● What is needed
Each record that follows is to be duplicated exactly, though its pictures are not.
——————
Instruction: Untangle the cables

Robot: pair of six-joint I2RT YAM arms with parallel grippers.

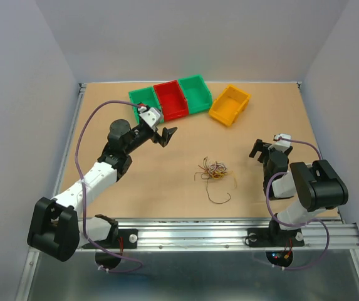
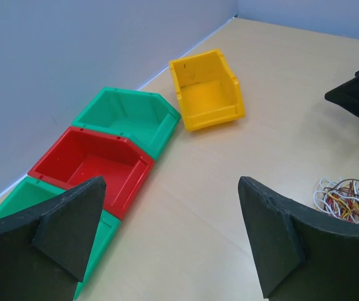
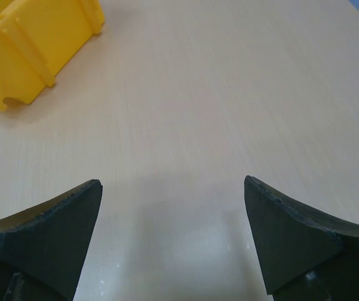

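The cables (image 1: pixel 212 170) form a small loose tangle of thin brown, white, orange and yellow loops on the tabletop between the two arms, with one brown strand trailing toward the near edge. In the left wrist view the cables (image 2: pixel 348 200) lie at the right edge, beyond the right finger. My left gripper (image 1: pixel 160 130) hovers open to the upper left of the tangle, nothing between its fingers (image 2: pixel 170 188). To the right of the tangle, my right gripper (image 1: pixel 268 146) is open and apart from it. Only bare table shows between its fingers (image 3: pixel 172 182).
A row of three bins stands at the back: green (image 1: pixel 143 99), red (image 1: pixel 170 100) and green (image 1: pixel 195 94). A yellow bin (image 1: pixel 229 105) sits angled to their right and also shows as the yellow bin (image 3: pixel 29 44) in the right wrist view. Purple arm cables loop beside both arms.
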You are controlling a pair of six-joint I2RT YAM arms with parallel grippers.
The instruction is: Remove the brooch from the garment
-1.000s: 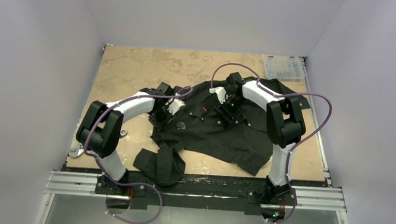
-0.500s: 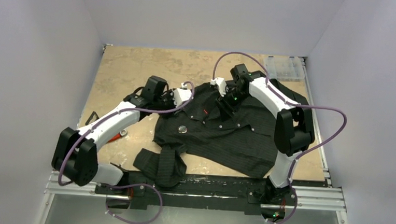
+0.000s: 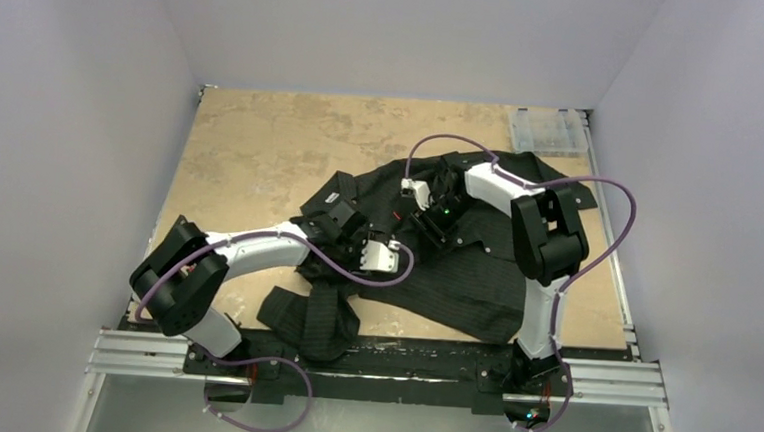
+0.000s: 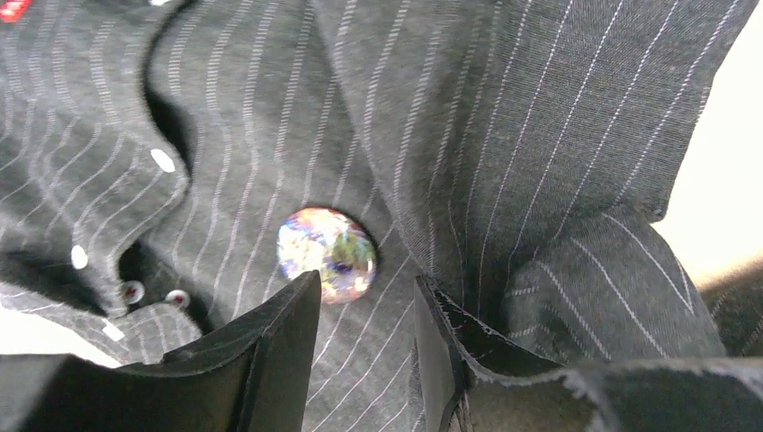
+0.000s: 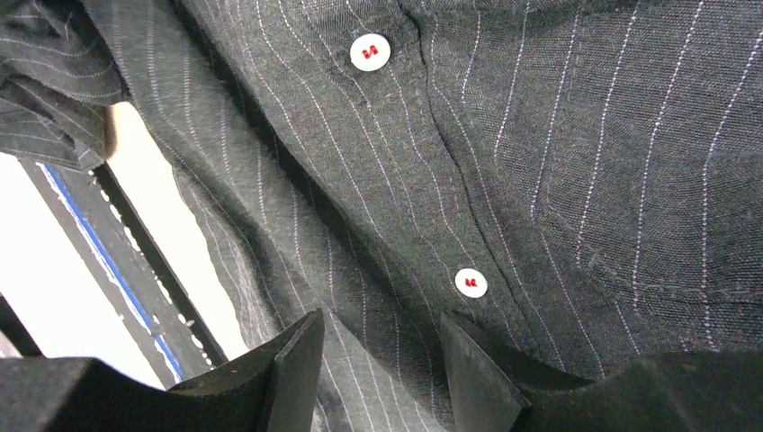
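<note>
The garment [image 3: 455, 271], a black pinstriped shirt, lies crumpled on the tan table. The brooch [image 4: 327, 241], a shiny round disc, is pinned on it and shows only in the left wrist view; in the top view my left wrist hides it. My left gripper [image 4: 367, 283] is open just above the cloth, and its left fingertip [image 4: 301, 297] touches the brooch's near edge. My right gripper [image 5: 380, 317] is open and low on the shirt's button placket, next to a pale button [image 5: 470, 283], with a fold of cloth between its jaws. In the top view it [image 3: 428, 219] sits right of the red tag [image 3: 396, 215].
A clear plastic box [image 3: 549, 129] stands at the table's back right corner. A shirt sleeve [image 3: 312, 317] reaches the front edge by the metal rail [image 3: 399, 362]. Bare tan tabletop [image 3: 262, 139] lies behind and left of the shirt.
My left arm swung from the shirt's back left edge down onto the brooch. My right gripper rose toward the back, then came back down onto the placket.
</note>
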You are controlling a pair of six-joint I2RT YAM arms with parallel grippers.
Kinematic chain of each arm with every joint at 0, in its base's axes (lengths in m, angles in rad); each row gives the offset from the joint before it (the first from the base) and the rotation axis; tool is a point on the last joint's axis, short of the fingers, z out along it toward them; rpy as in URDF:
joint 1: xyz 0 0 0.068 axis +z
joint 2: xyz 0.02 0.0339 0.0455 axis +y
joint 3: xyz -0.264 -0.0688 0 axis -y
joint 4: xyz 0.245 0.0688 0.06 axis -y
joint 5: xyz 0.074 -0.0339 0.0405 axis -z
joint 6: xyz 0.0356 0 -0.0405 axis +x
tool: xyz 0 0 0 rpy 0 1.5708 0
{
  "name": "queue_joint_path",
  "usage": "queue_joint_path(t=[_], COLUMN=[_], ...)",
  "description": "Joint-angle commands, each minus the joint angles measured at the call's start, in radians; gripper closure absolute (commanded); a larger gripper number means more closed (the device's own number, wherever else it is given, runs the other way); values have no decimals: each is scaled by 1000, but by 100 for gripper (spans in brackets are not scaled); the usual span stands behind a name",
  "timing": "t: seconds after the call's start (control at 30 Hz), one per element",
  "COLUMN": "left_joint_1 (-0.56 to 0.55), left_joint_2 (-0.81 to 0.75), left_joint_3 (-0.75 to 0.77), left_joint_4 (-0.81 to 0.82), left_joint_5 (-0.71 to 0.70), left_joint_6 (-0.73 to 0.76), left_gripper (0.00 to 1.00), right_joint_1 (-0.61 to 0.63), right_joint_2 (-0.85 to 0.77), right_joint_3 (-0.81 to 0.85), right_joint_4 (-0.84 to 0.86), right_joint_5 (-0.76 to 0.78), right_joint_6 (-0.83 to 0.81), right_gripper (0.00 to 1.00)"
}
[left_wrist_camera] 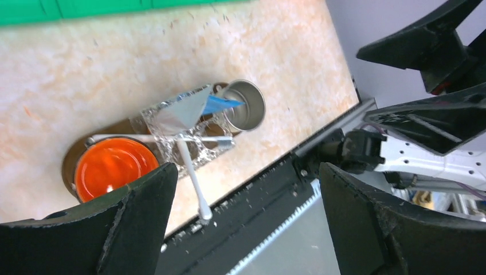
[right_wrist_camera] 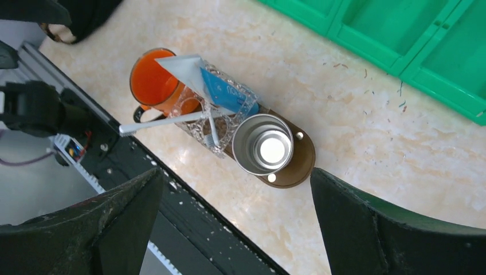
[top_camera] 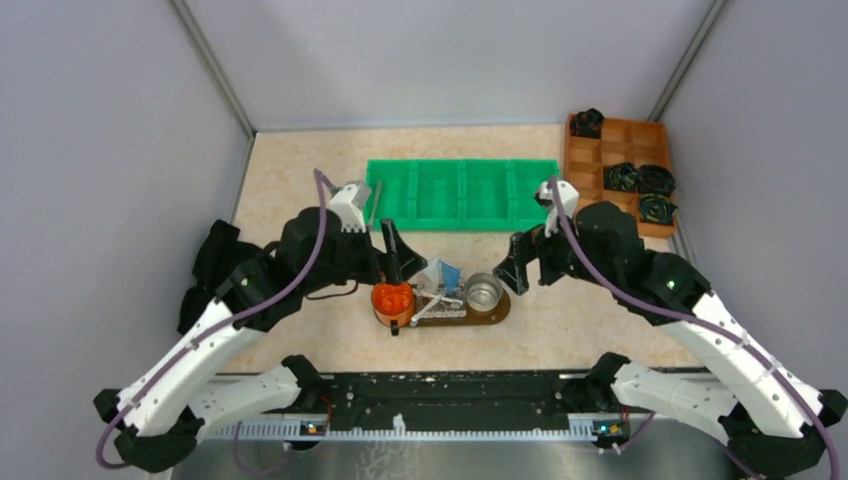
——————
● Answer section
Instruction: Untangle the cables

Robot: pair of six-joint I2RT YAM arms with parallel grippers.


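The cables (image 1: pixel 212 170) form a small loose tangle of thin brown, white, orange and yellow loops on the tabletop between the two arms, with one brown strand trailing toward the near edge. In the left wrist view the cables (image 2: pixel 348 200) lie at the right edge, beyond the right finger. My left gripper (image 1: pixel 160 130) hovers open to the upper left of the tangle, nothing between its fingers (image 2: pixel 170 188). To the right of the tangle, my right gripper (image 1: pixel 268 146) is open and apart from it. Only bare table shows between its fingers (image 3: pixel 172 182).
A row of three bins stands at the back: green (image 1: pixel 143 99), red (image 1: pixel 170 100) and green (image 1: pixel 195 94). A yellow bin (image 1: pixel 229 105) sits angled to their right and also shows as the yellow bin (image 3: pixel 29 44) in the right wrist view. Purple arm cables loop beside both arms.
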You are controlling a pair of six-joint I2RT YAM arms with parallel grippers.
The instruction is: Remove the brooch from the garment
-1.000s: 
-0.500s: 
+0.000s: 
+0.000s: 
+0.000s: 
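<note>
The garment [image 3: 455, 271], a black pinstriped shirt, lies crumpled on the tan table. The brooch [image 4: 327, 241], a shiny round disc, is pinned on it and shows only in the left wrist view; in the top view my left wrist hides it. My left gripper [image 4: 367, 283] is open just above the cloth, and its left fingertip [image 4: 301, 297] touches the brooch's near edge. My right gripper [image 5: 380, 317] is open and low on the shirt's button placket, next to a pale button [image 5: 470, 283], with a fold of cloth between its jaws. In the top view it [image 3: 428, 219] sits right of the red tag [image 3: 396, 215].
A clear plastic box [image 3: 549, 129] stands at the table's back right corner. A shirt sleeve [image 3: 312, 317] reaches the front edge by the metal rail [image 3: 399, 362]. Bare tan tabletop [image 3: 262, 139] lies behind and left of the shirt.
My left arm swung from the shirt's back left edge down onto the brooch. My right gripper rose toward the back, then came back down onto the placket.
</note>
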You are controlling a pair of six-joint I2RT YAM arms with parallel grippers.
Kinematic chain of each arm with every joint at 0, in its base's axes (lengths in m, angles in rad); each row gives the offset from the joint before it (the first from the base) and the rotation axis; tool is a point on the last joint's axis, short of the fingers, z out along it toward them; rpy as in URDF:
joint 1: xyz 0 0 0.068 axis +z
joint 2: xyz 0.02 0.0339 0.0455 axis +y
joint 3: xyz -0.264 -0.0688 0 axis -y
joint 4: xyz 0.245 0.0688 0.06 axis -y
joint 5: xyz 0.074 -0.0339 0.0405 axis -z
joint 6: xyz 0.0356 0 -0.0405 axis +x
tool: xyz 0 0 0 rpy 0 1.5708 0
{
  "name": "queue_joint_path",
  "usage": "queue_joint_path(t=[_], COLUMN=[_], ...)",
  "description": "Joint-angle commands, each minus the joint angles measured at the call's start, in radians; gripper closure absolute (commanded); a larger gripper number means more closed (the device's own number, wherever else it is given, runs the other way); values have no decimals: each is scaled by 1000, but by 100 for gripper (spans in brackets are not scaled); the usual span stands behind a name",
  "timing": "t: seconds after the call's start (control at 30 Hz), one per element",
  "COLUMN": "left_joint_1 (-0.56 to 0.55), left_joint_2 (-0.81 to 0.75), left_joint_3 (-0.75 to 0.77), left_joint_4 (-0.81 to 0.82), left_joint_5 (-0.71 to 0.70), left_joint_6 (-0.73 to 0.76), left_gripper (0.00 to 1.00), right_joint_1 (-0.61 to 0.63), right_joint_2 (-0.85 to 0.77), right_joint_3 (-0.81 to 0.85), right_joint_4 (-0.84 to 0.86), right_joint_5 (-0.76 to 0.78), right_joint_6 (-0.83 to 0.81), right_gripper (0.00 to 1.00)"
}
[left_wrist_camera] 
[right_wrist_camera] 
[top_camera] 

This completes the response.